Now you may tell yourself that you would resist torture, and even if placed in extreme circumstances would never give in to coercion or blackmail. But I’ll tell you what, Dear Reader, on that warm summer day in 1970 I would have sold my soul to get out of that tree, and my sister was ready to buy.

Flat Lincolns

One final tale on the topic of angels protecting fools and small children. About a half-mile from Banta as the crow flies is a cluster of shops called the Crosstown Shopping Center. Here was a small store where my parents would pick up milk, coffee, and cigarettes; sometimes my sister and I would wheedle some change to buy bubble gum or an ice cream cone.

To reach the store you didn’t have to walk on the road, but you did have to cross the railroad tracks. What does a little kid do when they have a couple of pennies left over and the cheapest candy is a nickle? Well, you put them on the track rail, of course, to be squashed into Flat Lincolns.

The trouble was the trains didn’t seem to run when you had a penny on the track, and when you came back the next day to look for your penny you could never find it again. Except for this one time…

We were heading to the Crosstown store and heard the horn of a train coming.

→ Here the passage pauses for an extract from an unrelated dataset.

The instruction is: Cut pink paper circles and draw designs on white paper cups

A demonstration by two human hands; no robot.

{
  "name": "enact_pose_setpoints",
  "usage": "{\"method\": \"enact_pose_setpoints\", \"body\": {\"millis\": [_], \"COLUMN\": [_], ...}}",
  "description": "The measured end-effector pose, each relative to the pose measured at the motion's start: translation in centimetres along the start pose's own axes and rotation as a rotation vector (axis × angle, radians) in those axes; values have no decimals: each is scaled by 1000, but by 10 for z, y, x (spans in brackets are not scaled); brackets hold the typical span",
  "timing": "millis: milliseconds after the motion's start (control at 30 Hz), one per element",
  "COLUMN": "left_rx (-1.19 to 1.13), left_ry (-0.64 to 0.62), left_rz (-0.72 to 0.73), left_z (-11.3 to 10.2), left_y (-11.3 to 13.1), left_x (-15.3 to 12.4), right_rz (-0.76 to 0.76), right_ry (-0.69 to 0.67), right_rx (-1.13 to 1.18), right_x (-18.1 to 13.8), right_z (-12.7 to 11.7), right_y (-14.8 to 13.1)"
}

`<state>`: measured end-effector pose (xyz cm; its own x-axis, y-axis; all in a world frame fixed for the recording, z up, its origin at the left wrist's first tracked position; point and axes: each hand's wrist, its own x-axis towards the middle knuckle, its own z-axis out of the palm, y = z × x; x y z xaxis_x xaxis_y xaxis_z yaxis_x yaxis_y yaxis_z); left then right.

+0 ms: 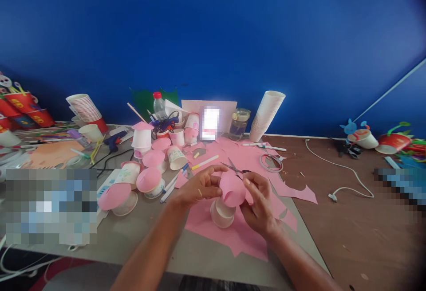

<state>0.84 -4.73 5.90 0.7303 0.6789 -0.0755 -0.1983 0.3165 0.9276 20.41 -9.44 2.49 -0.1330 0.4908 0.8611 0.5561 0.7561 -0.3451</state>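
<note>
A round piece of pink paper is held between my two hands, with a slit or fold showing on its left part. My left hand pinches its left edge, thumb below and fingers above. On the right edge, my right hand grips it between thumb and fingers. Just below the paper a white paper cup stands on a pink paper sheet; whether the round piece touches the cup I cannot tell. Behind my hands lie scissors, partly hidden.
Several cups with pink paper tops, one being this cup, stand to the left. A stack of paper cups leans at the back near a glass jar. Tape, markers and a glue gun lie around. A white cable crosses the brown surface.
</note>
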Motion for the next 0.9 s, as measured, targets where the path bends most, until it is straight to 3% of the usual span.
{"method": "enact_pose_setpoints", "body": {"millis": [267, 467, 633, 900], "left_rx": [142, 198, 249, 793], "left_ry": [-118, -139, -135, -110], "left_rz": [-54, -85, -53, 131], "left_z": [1, 0, -2, 2], "left_y": [4, 4, 6, 20], "left_x": [-2, -2, -4, -13], "right_rz": [-190, -218, -206, -46], "right_ry": [-112, -188, -173, -71], "right_rx": [-117, -83, -88, -134], "right_x": [1, 3, 6, 8], "right_z": [-7, -11, -10, -4], "right_y": [-4, -9, -10, -2]}}
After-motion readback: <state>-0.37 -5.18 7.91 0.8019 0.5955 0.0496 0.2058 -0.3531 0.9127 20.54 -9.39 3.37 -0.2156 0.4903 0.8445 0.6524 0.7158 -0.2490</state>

Not wanting to miss the chance to finally recover a Flat Lincoln, we ignored the danger of a bazillion ton oncoming freight train and ran to put our pennies on the rail. Gareth being faster and wiser got her coin down and scooted off the other side of the tracks, but I was having trouble keeping mine from sliding off the curved top of the worn rail. It seemed like I was moving through molasses and was somehow unable to move with any speed as a forty car soybean train bore down on me. The engineer pulled the horn lanyard and held it, the deafening triple air horns getting closer and closer!

The railroad tracks behind the Crosstown Shopping Center. The fence is new, and probably a good idea.

Right about then panic overtook me. I don’t remember what happened to my penny or how I got off the tracks. I just remember laying impossibly close to tracks in the gravel as the giant steel wheels went grinding by, flashing sparks and clacking over every rail joint with a loud clap, like a book dropped in a quiet library.  I was literally scared stiff and unable to move an inch until the train was well on down the track.

Gareth came to help me up and we hustled away from there. I didn’t want anything to do with being near moving trains after that encounter. And I never found that Flat Lincoln either.